WHAT THE EXERCISE ASKS -> Copy, from the listing, every line in which the string "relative" is present.
:: EXERCISE MATERIAL ::
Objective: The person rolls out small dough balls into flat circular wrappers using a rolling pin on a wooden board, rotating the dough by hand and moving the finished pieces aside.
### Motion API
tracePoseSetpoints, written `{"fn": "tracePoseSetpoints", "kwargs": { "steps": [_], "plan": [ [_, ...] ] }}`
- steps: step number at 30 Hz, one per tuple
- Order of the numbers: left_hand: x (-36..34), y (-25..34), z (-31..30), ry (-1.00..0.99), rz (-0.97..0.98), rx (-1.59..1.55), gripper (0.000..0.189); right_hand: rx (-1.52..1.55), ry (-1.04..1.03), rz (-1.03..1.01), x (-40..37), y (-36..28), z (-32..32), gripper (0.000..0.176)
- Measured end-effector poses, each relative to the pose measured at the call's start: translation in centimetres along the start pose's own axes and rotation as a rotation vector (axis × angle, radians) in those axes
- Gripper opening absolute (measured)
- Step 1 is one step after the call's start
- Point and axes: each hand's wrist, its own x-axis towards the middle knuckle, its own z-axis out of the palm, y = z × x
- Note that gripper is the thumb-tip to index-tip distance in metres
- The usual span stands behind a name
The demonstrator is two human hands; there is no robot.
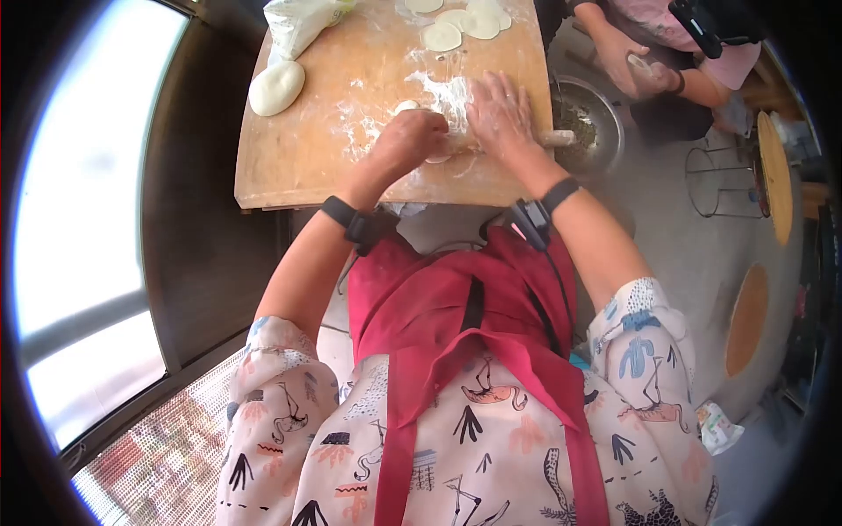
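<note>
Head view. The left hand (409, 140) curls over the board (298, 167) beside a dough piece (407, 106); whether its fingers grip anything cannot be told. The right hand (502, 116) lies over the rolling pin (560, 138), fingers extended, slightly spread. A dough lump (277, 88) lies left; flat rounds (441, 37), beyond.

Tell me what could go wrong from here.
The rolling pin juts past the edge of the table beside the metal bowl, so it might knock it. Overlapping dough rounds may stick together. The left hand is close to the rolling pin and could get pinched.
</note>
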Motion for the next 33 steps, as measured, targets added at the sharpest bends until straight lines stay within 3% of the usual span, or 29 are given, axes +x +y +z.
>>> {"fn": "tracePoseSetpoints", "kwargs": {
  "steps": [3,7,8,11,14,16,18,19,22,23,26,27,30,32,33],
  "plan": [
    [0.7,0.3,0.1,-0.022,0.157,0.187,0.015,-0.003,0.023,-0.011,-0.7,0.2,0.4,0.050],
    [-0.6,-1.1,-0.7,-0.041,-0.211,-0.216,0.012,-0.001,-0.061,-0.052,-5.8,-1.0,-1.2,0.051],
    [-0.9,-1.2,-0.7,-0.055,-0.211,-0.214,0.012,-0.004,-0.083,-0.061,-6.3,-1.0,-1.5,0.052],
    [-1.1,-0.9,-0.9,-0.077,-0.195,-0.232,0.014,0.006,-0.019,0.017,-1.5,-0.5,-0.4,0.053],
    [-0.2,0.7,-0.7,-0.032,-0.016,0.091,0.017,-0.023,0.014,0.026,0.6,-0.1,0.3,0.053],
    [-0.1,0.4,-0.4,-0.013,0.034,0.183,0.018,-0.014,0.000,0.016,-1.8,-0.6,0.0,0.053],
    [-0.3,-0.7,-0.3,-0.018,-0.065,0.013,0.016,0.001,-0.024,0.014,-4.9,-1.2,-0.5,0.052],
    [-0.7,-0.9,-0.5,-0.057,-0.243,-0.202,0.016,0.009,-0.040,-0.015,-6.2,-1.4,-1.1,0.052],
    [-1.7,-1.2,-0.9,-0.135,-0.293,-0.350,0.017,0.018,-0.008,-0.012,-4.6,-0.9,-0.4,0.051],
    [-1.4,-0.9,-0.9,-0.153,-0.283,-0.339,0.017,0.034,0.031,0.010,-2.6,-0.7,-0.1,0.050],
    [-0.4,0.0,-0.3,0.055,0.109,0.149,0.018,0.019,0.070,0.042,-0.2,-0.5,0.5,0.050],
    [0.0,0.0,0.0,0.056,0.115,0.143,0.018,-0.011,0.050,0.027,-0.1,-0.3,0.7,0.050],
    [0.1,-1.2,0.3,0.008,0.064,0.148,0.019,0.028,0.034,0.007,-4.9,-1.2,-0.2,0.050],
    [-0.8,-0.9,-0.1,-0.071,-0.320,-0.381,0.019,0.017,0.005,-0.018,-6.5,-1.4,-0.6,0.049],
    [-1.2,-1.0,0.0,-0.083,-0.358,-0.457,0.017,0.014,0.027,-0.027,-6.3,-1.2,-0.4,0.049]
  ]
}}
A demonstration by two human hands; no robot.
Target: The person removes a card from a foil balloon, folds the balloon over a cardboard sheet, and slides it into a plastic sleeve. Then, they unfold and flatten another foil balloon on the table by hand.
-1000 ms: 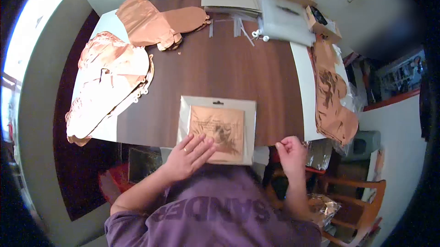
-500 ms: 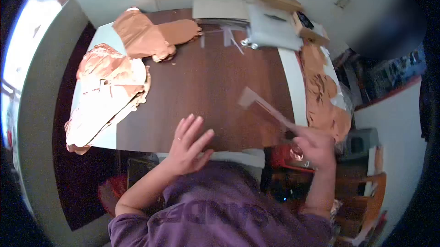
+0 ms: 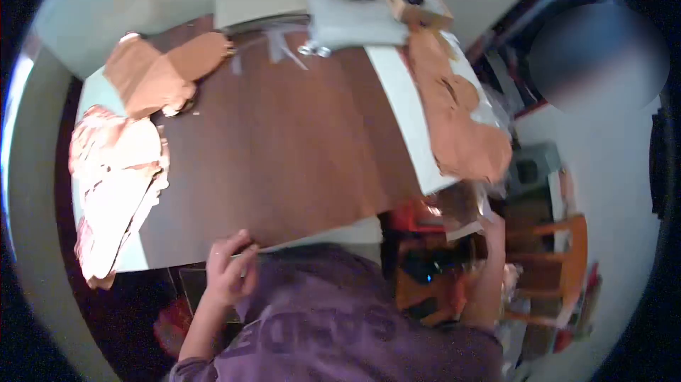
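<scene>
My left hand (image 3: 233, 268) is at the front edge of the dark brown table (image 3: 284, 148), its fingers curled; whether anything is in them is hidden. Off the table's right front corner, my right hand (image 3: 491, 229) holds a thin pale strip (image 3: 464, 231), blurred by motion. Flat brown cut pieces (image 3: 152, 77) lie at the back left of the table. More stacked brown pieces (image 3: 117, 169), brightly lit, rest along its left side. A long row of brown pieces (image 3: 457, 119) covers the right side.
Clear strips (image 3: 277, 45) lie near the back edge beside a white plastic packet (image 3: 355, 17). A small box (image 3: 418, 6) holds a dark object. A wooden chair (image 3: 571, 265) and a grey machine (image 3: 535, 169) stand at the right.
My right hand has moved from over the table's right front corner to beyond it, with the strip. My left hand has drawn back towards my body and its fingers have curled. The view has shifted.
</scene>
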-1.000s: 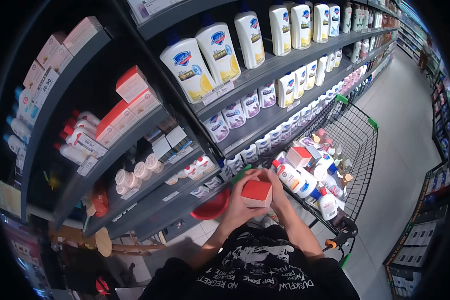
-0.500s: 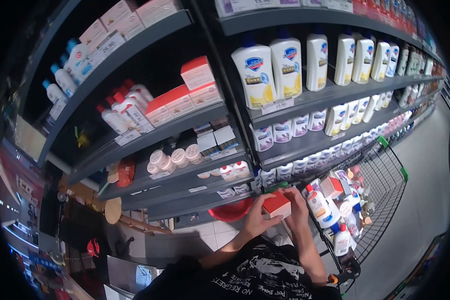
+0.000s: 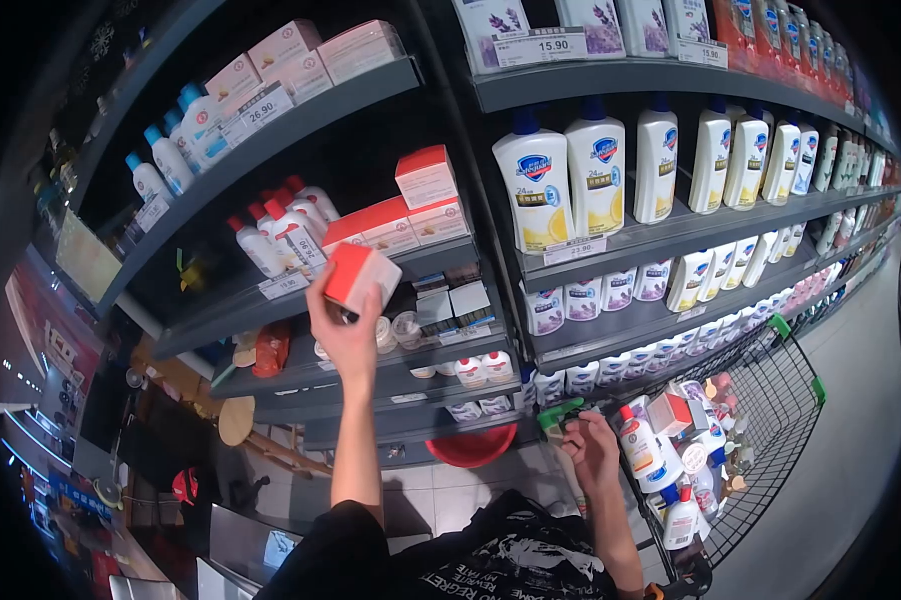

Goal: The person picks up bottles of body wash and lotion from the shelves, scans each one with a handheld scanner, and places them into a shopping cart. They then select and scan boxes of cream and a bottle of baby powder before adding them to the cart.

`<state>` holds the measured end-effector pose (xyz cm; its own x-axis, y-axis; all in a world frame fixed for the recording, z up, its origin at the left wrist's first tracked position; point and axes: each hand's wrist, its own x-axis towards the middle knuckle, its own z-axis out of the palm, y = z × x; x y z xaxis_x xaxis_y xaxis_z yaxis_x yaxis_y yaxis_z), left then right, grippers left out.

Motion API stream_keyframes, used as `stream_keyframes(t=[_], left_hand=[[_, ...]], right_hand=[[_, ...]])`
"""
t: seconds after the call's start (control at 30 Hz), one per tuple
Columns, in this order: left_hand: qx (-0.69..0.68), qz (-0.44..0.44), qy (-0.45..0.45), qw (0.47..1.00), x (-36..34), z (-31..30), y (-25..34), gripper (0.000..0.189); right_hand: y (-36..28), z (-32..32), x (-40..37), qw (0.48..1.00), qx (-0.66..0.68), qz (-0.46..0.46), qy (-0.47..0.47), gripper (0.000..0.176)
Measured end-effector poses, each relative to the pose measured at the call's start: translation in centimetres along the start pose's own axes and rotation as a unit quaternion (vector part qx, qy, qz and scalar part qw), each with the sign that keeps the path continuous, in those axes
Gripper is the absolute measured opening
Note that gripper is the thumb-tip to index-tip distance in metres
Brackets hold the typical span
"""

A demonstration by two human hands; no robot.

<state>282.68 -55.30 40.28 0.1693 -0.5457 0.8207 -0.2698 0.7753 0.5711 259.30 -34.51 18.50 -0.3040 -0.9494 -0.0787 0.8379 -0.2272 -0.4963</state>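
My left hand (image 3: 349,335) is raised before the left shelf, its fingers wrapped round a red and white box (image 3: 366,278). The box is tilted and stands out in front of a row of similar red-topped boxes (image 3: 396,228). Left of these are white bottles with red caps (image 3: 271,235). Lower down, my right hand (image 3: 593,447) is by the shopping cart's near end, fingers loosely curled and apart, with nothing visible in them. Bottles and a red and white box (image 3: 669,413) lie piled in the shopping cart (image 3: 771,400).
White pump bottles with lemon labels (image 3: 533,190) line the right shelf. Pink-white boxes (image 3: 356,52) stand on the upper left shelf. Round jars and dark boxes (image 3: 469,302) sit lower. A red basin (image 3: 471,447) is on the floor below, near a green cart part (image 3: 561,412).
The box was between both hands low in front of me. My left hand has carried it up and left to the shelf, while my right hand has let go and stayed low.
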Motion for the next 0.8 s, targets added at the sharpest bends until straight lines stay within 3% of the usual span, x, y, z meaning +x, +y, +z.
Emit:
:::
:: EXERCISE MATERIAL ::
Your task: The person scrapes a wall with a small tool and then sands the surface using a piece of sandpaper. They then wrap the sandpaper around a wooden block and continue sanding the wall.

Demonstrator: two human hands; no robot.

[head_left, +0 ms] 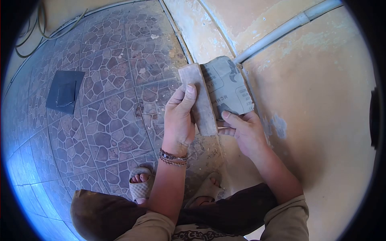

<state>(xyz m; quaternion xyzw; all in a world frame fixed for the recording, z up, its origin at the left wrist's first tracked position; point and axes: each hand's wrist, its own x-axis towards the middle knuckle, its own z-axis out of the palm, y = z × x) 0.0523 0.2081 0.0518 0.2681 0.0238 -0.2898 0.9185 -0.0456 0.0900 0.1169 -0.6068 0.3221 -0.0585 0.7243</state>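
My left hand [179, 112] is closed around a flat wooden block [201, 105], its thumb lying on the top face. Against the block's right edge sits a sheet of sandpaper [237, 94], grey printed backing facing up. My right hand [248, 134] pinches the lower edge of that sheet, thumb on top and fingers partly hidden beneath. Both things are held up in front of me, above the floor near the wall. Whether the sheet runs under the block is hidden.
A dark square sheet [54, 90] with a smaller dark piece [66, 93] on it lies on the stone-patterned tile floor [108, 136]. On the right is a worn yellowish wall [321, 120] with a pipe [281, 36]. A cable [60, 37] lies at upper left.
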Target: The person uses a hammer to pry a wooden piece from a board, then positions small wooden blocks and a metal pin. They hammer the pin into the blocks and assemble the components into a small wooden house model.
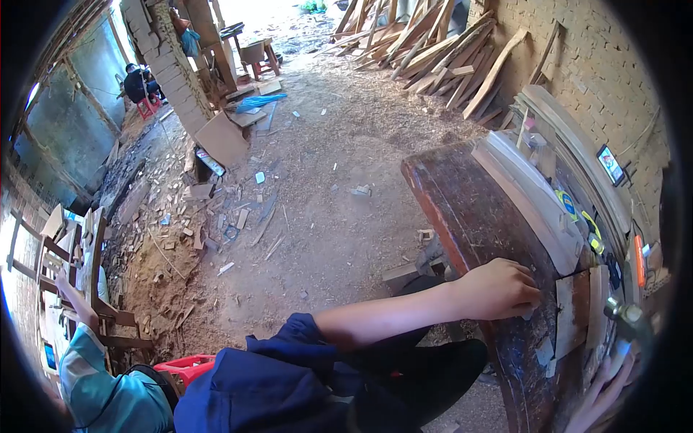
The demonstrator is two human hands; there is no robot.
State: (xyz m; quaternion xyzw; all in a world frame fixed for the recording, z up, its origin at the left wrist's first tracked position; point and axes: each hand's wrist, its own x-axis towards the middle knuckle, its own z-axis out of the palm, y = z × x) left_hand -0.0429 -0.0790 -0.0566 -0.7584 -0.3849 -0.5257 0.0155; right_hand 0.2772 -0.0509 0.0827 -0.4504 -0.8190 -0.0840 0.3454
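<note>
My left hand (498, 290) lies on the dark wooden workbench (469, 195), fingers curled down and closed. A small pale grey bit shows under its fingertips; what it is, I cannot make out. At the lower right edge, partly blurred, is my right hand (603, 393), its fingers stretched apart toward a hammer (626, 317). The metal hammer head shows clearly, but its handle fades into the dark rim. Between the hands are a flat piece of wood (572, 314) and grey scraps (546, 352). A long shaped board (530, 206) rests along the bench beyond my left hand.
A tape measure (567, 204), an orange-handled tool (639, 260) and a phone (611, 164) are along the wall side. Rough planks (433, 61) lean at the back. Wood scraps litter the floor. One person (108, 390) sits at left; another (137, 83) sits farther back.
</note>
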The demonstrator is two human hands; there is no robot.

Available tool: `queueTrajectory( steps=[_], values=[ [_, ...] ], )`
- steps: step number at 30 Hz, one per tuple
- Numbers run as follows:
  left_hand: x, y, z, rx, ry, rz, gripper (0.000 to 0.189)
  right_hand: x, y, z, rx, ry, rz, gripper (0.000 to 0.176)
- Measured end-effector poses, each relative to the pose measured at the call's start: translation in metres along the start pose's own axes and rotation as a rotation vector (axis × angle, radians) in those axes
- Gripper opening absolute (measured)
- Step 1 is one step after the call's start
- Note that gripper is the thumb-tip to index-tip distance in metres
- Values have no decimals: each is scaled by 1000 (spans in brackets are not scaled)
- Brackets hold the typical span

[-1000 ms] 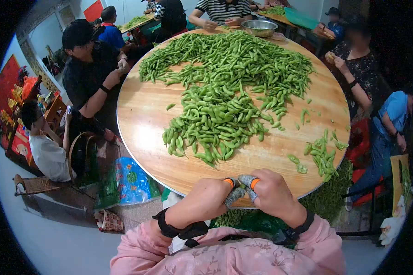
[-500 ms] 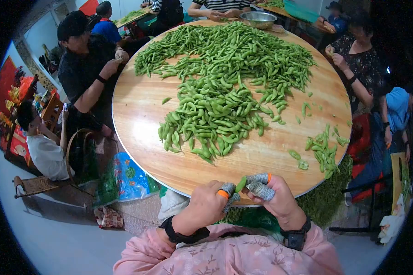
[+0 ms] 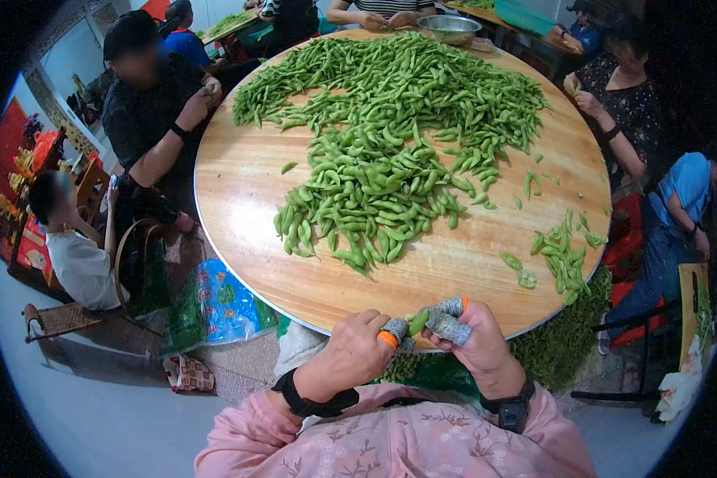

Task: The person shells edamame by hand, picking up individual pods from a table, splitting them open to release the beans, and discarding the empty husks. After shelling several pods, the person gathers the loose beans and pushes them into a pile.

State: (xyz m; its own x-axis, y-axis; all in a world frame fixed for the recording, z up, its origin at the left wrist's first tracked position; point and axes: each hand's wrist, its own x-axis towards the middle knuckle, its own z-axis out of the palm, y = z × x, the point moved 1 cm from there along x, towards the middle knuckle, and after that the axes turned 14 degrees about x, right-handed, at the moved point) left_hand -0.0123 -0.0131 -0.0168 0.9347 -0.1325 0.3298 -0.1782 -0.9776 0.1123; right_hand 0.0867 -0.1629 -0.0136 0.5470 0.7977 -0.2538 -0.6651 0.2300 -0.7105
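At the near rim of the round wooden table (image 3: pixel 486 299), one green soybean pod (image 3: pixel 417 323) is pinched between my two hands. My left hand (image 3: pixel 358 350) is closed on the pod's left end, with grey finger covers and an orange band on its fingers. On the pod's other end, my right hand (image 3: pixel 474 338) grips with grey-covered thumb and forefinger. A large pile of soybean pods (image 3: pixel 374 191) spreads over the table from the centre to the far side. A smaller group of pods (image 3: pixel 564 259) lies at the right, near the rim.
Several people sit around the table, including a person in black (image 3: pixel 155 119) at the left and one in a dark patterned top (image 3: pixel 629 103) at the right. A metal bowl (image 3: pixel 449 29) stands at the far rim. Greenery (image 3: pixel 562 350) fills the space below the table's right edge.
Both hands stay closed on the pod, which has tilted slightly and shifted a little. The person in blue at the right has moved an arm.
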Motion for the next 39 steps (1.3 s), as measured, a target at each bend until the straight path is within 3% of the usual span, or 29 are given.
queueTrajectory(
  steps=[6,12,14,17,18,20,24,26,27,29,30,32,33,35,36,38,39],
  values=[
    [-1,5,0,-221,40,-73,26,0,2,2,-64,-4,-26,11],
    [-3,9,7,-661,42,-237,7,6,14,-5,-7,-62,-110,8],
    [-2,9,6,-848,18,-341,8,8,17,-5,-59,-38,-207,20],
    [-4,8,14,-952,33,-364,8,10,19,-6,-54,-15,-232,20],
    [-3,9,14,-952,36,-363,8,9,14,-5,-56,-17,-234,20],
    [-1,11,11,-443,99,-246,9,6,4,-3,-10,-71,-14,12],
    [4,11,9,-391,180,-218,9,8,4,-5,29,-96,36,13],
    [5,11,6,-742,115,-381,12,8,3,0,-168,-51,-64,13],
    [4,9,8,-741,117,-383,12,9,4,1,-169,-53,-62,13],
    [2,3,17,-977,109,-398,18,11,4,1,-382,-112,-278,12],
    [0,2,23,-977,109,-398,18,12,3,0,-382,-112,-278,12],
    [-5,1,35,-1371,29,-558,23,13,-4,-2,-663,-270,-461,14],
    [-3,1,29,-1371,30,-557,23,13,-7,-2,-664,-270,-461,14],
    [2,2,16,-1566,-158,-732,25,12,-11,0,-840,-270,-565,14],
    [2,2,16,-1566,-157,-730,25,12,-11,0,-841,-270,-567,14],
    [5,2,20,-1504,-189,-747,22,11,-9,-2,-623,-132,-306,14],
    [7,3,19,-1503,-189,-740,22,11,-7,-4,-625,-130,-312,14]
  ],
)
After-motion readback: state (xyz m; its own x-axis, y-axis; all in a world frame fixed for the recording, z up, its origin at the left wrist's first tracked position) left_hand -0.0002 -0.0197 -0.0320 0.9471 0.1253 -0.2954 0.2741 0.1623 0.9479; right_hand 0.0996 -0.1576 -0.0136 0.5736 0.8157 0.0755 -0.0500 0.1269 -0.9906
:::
EXERCISE RESULT ->
- Measured end-effector poses, each relative to the pose measured at the call's start: translation in centimetres along the start pose's own axes and rotation as a rotation vector (axis × angle, radians) in those axes
Measured end-effector poses, each relative to the pose measured at the call's start: translation in centimetres along the start pose's own axes and rotation as a unit quaternion (vector part qx, qy, qz and scalar part qw), each with the sign that keeps the path continuous, in those axes
- Measured end-effector poses, each relative to the pose measured at the call's start: translation in metres along the start pose's own axes and rotation as a rotation vector (axis × angle, radians) in those axes

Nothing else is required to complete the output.